(TO DO) Lines in the entries below where the word "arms" shows up should each be copied.

== Segment start ==

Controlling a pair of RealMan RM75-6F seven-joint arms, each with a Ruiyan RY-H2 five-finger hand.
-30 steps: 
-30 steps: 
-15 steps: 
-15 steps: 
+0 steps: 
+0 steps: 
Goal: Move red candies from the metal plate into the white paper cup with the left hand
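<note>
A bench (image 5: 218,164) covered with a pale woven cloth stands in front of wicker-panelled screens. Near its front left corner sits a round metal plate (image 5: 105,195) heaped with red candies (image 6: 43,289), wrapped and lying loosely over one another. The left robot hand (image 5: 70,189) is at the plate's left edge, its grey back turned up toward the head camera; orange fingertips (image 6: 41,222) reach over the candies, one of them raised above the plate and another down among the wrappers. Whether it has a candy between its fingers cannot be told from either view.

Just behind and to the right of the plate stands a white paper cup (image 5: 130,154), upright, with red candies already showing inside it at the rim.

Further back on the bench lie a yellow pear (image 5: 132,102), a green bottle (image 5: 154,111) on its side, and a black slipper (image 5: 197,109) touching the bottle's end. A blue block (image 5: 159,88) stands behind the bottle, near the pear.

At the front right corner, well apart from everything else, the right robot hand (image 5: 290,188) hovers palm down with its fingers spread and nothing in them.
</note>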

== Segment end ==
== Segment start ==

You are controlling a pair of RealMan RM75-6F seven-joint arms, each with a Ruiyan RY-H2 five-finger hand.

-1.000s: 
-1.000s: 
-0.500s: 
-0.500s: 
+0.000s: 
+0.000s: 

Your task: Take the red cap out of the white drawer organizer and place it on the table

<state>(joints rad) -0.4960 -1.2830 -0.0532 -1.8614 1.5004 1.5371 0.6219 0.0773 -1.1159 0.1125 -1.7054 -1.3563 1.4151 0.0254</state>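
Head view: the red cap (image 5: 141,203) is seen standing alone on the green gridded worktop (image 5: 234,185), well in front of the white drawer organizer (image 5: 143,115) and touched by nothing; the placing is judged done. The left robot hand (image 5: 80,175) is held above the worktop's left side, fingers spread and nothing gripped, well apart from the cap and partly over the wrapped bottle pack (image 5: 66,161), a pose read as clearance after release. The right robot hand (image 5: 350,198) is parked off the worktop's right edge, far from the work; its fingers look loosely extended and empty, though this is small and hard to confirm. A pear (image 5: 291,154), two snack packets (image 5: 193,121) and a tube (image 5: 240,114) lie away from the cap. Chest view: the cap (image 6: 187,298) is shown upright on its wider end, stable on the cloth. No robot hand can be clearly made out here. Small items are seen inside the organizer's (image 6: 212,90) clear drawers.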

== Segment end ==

(RESULT FOR THIS EXERCISE)
Controlling a pair of RealMan RM75-6F seven-joint arms, each with a Ruiyan RY-H2 five-finger hand.
You are controlling a pair of RealMan RM75-6F seven-joint arms, each with a Ruiyan RY-H2 five-finger hand.

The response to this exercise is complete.